START DATASET SECTION

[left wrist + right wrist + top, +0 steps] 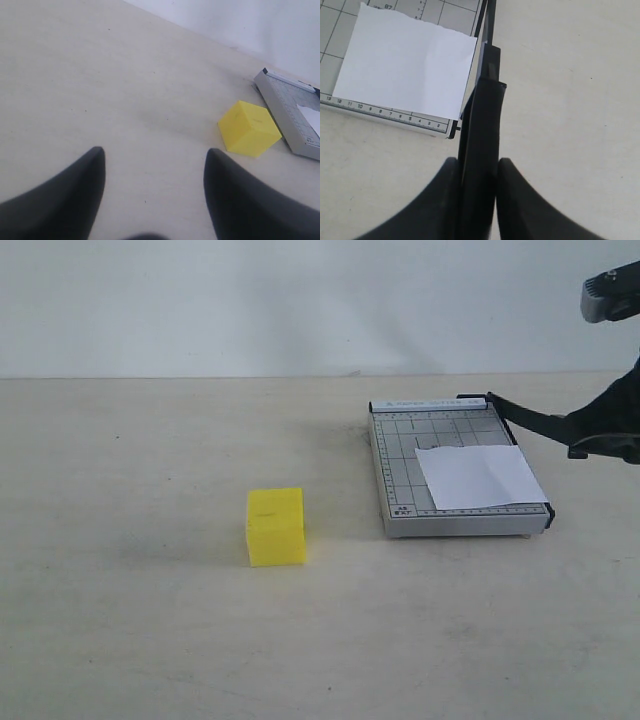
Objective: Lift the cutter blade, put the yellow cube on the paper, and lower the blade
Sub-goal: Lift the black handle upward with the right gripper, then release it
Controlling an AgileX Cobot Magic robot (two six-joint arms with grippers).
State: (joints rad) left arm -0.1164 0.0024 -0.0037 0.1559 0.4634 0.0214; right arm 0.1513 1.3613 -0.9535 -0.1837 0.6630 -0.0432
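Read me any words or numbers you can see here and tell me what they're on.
"13 12 11 10 9 8 7 6 5 4 3 2": ruler on the trimmer edge.
"87", perhaps "B7": trimmer grid beside the paper.
Trimmer top strip and corner label: too blurred to read.
Cube, paper: no text.

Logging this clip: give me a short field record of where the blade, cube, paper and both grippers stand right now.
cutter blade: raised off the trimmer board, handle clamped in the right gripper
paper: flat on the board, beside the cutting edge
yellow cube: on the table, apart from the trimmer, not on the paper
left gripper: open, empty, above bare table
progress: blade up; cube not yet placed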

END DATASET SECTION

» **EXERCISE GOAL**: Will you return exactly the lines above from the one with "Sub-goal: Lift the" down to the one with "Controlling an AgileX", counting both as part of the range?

» **SOLUTION FOR THIS TASK**:
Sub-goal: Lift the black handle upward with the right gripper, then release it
Controlling an AgileX Cobot Magic robot (two six-joint arms with grippers).

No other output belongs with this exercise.